Assim escutamos em nossos comunicadores uma voz metálica, sem vida, mas para nós, a maior das esperanças. Nos três minutos que se seguiram, não houve realmente nada. Tudo continuou igual, a explodir. Parecíamos ainda mais apertados, agora a se preocupar com a munição. Do meu lado, Ferris atira loucamente, atirando em qualquer ponto que se movesse. Me escondo, quase pulando, na proteção da parede enquanto uma outra bala a explode perfurando. Prendo a respiração ao ver o buraco feito, a massa de areia e cimento a manchar minha armadura preta.

Então, como se não pudesse ficar mais louco, a real balburdia começa. Simplesmente do nada, tiros dourados cortam o céu acertando o solo em cargas duras e pesadas. Literalmente do vazio, uma nave aparece brotando do nada. Vai se abaixando rápido abrindo uma porta grande lateral. Enquanto que, com armas grandes e poderosas, começa a atirar em qualquer ponto visível.

— É nossa chance, vamos. — Grito a plenos pulmões, mesmo sabendo que todos poderiam me escutar pelos comunicadores. — Vamos, Vamos!

Aproveitando da abertura feita pelo jato, corremos. Cody pega um dos feridos e coloca nos braços, enquanto outro soldado pega o outro. Corremos com todas as nossas forças.
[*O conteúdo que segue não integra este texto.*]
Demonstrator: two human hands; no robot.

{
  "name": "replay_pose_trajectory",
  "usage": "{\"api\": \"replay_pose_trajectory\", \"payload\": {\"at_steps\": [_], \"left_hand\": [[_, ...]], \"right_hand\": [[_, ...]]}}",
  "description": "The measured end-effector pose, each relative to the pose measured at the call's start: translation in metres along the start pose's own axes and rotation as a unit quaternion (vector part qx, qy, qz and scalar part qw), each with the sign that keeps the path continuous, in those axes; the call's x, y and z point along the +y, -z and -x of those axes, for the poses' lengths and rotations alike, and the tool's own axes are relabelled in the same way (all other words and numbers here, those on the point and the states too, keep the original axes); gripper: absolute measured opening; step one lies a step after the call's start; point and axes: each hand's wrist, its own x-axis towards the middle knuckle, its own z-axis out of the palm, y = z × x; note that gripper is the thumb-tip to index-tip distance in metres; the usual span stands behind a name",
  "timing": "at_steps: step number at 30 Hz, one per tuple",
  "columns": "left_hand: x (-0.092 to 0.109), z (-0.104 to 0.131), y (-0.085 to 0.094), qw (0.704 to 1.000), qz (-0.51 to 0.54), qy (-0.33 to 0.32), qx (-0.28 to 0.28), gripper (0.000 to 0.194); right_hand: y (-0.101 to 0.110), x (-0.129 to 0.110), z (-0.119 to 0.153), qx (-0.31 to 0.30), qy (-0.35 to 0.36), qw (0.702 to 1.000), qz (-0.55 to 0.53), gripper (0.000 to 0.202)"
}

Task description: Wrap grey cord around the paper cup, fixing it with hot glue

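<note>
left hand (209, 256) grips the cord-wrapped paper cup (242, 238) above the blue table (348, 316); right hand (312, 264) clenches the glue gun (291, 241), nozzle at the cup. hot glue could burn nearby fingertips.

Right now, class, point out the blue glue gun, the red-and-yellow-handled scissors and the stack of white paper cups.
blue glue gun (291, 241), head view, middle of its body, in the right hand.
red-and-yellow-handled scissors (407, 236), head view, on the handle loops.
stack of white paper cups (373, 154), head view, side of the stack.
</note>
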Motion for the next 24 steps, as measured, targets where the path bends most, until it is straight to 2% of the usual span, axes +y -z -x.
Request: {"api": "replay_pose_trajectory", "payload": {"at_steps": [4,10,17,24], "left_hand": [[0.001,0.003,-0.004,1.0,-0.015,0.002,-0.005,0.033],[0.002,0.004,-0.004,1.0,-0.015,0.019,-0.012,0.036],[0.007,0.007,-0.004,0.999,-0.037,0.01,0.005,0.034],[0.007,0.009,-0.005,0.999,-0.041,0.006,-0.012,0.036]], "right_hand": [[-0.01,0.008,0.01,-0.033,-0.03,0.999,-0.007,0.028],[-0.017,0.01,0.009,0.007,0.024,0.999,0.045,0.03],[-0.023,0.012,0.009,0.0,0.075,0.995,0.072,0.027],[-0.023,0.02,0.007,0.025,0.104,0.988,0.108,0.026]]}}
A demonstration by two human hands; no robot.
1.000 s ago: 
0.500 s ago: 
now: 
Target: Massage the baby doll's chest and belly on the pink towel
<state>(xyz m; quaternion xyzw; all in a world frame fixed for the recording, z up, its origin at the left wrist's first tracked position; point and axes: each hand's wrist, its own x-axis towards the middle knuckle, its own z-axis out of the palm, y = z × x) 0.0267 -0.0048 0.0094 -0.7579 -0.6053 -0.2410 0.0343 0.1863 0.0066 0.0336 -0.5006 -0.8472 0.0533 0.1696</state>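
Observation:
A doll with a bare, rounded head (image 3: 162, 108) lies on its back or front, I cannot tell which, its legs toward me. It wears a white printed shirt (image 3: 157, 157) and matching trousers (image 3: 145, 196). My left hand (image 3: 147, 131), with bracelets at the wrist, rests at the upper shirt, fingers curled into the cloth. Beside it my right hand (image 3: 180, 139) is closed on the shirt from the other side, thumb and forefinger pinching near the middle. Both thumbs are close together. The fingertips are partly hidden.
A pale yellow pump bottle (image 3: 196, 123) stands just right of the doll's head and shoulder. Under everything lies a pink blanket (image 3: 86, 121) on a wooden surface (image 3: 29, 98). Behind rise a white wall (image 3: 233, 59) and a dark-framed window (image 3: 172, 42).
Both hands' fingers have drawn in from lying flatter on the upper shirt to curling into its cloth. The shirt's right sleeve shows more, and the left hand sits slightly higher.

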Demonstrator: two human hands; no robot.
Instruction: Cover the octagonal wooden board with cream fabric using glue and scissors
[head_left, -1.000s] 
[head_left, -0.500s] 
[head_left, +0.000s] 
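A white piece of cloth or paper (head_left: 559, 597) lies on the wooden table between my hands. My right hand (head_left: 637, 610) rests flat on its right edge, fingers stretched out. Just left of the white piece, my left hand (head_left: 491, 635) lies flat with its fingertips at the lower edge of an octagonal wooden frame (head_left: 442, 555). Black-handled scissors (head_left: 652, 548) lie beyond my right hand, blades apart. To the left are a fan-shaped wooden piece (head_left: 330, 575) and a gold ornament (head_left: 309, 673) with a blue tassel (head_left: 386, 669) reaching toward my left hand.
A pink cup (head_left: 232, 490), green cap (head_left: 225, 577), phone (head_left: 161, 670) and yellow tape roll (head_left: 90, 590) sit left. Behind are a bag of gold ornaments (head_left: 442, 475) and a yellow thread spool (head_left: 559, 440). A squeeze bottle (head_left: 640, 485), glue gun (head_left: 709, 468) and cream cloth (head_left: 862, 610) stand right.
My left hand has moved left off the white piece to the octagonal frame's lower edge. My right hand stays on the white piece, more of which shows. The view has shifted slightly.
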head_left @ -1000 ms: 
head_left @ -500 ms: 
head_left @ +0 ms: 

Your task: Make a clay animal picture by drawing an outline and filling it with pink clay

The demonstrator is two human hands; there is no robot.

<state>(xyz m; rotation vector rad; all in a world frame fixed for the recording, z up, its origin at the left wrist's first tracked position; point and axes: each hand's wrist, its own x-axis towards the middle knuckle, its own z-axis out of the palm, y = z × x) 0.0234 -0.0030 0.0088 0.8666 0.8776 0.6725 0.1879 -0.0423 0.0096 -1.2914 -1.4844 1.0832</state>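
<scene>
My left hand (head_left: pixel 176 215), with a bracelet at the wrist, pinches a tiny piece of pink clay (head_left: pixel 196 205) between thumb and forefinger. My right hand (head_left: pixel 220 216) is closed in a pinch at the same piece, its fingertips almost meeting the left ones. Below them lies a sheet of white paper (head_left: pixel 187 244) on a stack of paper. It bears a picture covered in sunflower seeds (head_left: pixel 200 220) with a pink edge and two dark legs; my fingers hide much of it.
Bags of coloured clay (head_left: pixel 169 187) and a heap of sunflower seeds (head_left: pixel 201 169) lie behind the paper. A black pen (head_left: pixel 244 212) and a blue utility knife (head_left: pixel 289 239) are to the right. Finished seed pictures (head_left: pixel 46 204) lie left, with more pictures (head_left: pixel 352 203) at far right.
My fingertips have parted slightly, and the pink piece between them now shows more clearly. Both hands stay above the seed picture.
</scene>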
Os inimigos não param, em um momento, tudo vira uma confusão de tiros e destruição.

Sem a menor hesitação, nos jogamos dentro do jato. Depois que todos estão minimamente dentro, ela decola rápido. Ainda estou jogado no chão pensando o quão desastroso foi a missão quando Ferris, já sem capacete se aproxima. Ele estica sua mão e me entrega um detonador.

— Presentinho, capitão, pode apertar.

Ele sorri e todos os outros o acompanham. Sem entender direito, aperto o botão vermelho e espero a mínima reação. Nada. Ao menos nos primeiros segundos, depois uma explosão. Me viro assustado a tempo de ver pela janela todo o prédio a desabar.

— Mas o quê? — Digo assustado.

— Simples — Responde Ferris já rindo, ele pausa por um segundo e continua — Depois dos explosivos nas paredes, fiz questão de colocar alguns nas colunas de sustentação.

Sorrio, não consigo deixar de não sorri. Acompanho sua risada contagiante, depois, antes que percebêssemos, estávamos todos rindo da situação.

Meu comunicador liga se acendendo de vermelho. Paro de rir. Aperto o botão e espero a voz do outro lado. Ela vem sem nenhuma pausa, fria e quase gutural.

— Beta-19? — Era o general Nash com sua normal antipatia — Me encontre assim que pousar, você está oficialmente desligado das operações.